Yes, it is pronounced LOU-a-vull. Not Lewis-vill. Nothing marks you as a newcomer more than not knowing how to pronounce the name of your new hometown.

The Derby

The Kentucky Derby has been a Louisville tradition since 1875. Run annually on the first Saturday in May, this internationally famous horse race draws more than 125,000 people to the historic Churchill Downs racetrack a few miles south of downtown. The crowd is mostly tourists, soaking up the atmosphere and sipping souvenir mint juleps. Many Louisvillians prefer to celebrate Derby in house parties, watching the race on television. Derby season extends for three weeks of parties and civic activities ranging from the gigantic Thunder Over Louisville fireworks display to steamboat, hot-air balloon and foot races.
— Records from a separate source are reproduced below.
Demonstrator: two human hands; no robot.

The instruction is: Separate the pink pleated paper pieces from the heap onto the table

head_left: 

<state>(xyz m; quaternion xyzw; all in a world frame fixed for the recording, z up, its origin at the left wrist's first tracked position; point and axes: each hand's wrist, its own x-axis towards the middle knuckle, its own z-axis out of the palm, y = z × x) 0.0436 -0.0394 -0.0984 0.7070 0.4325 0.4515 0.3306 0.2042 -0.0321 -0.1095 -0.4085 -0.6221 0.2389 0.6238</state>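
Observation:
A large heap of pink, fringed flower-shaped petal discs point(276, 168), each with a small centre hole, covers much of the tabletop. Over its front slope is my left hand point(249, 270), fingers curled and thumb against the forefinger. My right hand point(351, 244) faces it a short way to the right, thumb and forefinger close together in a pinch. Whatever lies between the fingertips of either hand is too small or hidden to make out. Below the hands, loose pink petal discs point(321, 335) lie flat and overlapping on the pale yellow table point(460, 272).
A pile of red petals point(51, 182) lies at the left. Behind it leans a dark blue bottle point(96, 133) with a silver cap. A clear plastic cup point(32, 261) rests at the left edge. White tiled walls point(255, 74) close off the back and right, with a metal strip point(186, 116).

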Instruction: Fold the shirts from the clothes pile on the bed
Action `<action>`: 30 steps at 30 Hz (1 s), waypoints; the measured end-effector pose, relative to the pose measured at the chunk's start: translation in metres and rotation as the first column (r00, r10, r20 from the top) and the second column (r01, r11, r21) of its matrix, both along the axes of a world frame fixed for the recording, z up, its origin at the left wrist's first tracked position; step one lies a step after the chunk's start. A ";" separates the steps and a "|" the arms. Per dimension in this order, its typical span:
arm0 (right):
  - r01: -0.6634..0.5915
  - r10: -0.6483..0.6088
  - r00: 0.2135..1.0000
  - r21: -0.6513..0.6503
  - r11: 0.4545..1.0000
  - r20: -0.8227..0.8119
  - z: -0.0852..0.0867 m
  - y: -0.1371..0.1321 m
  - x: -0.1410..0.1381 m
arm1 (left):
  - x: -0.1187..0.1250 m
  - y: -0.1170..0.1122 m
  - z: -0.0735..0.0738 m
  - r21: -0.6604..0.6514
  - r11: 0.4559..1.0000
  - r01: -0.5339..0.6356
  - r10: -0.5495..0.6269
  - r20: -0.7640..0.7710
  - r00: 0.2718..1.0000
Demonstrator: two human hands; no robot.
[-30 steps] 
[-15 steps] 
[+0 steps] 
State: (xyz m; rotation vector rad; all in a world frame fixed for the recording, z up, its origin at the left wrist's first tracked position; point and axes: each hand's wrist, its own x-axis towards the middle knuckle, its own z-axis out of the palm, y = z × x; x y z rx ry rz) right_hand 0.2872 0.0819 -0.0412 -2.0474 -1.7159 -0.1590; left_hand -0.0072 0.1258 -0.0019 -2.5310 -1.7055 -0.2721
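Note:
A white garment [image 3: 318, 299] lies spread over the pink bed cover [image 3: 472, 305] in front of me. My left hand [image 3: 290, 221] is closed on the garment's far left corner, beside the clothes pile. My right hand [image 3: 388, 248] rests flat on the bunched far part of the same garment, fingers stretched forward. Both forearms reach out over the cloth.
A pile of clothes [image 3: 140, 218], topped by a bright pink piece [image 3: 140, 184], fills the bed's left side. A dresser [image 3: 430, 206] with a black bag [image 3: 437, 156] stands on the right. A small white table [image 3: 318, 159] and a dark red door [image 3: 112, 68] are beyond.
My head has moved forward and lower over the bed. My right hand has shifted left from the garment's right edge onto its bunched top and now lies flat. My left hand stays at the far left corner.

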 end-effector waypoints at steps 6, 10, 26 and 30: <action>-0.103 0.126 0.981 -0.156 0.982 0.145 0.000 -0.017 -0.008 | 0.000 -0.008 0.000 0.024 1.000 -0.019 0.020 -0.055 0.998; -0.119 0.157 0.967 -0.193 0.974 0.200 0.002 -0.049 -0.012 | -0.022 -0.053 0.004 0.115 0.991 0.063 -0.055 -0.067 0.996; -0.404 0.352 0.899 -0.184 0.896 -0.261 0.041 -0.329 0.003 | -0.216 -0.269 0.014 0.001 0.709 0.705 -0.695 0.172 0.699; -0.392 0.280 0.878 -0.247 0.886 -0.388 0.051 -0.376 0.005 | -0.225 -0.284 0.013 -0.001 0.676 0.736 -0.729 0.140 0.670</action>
Behind where the old Sears used to be

Once you've settled in, prepare to receive directions to places you've never heard of by reference to other places you've never heard of (and no longer exist): "It's behind where the old Sears used to be" is a local favorite, followed closely by "it's east of where Baer's used to be." Countless variations exist. Many newcomers believe we do this to torment them, but it's not so. It's just our way.

Fish sandwich, please

Locals love to eat fried whitefish sandwiches, historically cod on rye with tartar sauce. According to some statistics, Louisvillians eat more cod per capita than residents of any other city in the U.S. Theories abound as to why this city 700 miles from any seashore should be so partial to fish. The prevailing story is that Louisville's large Catholic population created a burgeoning fish-supply industry by abstaining from red meat on Fridays during Lent. In the early 20th century, more than one-third of the city’s residents were Catholic.
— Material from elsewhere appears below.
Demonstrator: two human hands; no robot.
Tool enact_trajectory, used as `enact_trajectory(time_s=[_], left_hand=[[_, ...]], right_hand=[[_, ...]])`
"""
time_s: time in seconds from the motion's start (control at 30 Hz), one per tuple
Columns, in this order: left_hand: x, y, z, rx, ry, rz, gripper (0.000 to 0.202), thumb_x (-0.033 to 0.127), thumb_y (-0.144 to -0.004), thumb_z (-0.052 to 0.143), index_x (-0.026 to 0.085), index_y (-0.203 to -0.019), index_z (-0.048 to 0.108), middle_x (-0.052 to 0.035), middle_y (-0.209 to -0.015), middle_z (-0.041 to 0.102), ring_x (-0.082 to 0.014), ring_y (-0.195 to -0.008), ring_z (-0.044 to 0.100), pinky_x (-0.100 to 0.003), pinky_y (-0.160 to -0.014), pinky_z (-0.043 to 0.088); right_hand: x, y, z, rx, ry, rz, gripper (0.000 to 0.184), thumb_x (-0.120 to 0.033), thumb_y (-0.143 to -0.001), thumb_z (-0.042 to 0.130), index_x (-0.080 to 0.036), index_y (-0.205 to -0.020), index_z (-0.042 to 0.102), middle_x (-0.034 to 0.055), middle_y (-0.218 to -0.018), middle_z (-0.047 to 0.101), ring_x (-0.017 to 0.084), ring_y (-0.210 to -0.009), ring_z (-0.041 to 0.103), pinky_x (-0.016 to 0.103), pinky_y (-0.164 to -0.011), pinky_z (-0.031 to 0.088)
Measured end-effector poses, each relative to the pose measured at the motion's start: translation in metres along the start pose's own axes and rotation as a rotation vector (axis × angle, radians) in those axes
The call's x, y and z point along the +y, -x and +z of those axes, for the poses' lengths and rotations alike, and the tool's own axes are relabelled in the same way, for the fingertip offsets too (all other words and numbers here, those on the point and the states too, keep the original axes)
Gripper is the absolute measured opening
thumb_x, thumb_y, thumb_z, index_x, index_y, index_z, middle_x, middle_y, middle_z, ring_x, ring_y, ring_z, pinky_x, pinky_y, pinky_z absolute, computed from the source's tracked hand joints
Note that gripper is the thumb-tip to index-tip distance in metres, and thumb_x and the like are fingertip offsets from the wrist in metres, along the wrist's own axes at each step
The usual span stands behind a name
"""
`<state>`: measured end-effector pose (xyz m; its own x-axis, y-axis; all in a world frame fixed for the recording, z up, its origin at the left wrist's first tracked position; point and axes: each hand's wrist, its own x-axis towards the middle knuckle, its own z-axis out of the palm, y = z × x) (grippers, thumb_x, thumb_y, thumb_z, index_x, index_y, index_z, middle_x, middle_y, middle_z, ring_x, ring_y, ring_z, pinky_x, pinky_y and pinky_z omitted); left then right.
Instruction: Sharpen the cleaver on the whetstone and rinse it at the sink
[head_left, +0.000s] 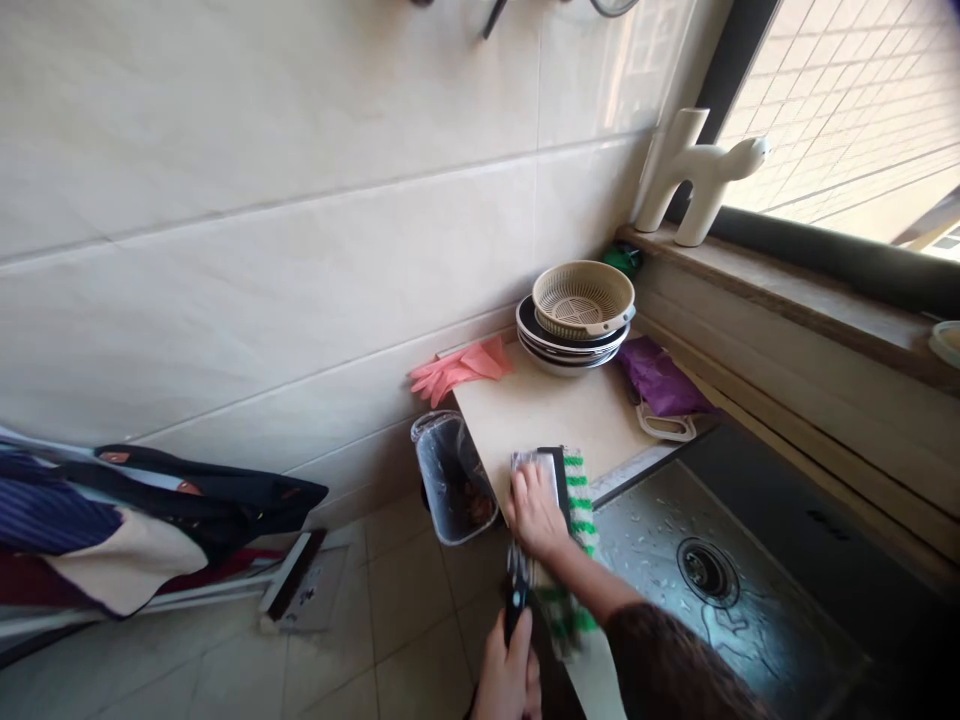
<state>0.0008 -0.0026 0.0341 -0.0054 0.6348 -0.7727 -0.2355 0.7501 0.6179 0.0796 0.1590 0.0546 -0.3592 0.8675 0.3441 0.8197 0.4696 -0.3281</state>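
The knife (517,592) lay over the striped towel (581,503), between the countertop's (555,410) left edge and the sink (637,530). It was probably stiff, weighty, safest by its handle, which your left hand (506,670) encircled; your right hand (536,510) covered the blade, its grip unclear.

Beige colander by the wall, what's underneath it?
Under the colander sits a stack of white-rimmed dishes. It covers their middle, so what lies there can't be seen.
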Motion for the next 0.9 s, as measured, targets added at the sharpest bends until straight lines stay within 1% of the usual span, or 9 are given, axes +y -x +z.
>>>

"Louisville's fish and cod consumption is a phenomenon that has puzzled me and others in the fish business for as long as I've been in it," Mark Kotok, of Arctic Fisheries of Buffalo, N.Y., told Louisville Magazine a few years ago. "There are no statistics, but for an inland city -- a city not served by coastal waters -- in my 40 years of experience, I don't know of another geographic area that consumes as much cod."

There are dozens of local fish-sandwich eateries: Moby Dick is the big local chain, with 18 locations in the Metro area, including those in the Butchertown neighborhood (1500 Mellwood Ave.), St. Matthews (4848 Shelbyville Road) and Middletown (12012 Shelbyville Road). Another famous establishment, Mike Linnig's, started in 1925. Its picnic-like grounds draw summer crowds to the Southwest end of the city (9308 Cane Run Road, 502-937-9888), Other favorites include Stan's Fish Sandwich (3723 Lexington Road, 502-896-6600); its near neighbor, The Fishery (3624 Lexington Road, 502-895-1188) and The Fish House (2993 Winter Ave., 502-568-2993).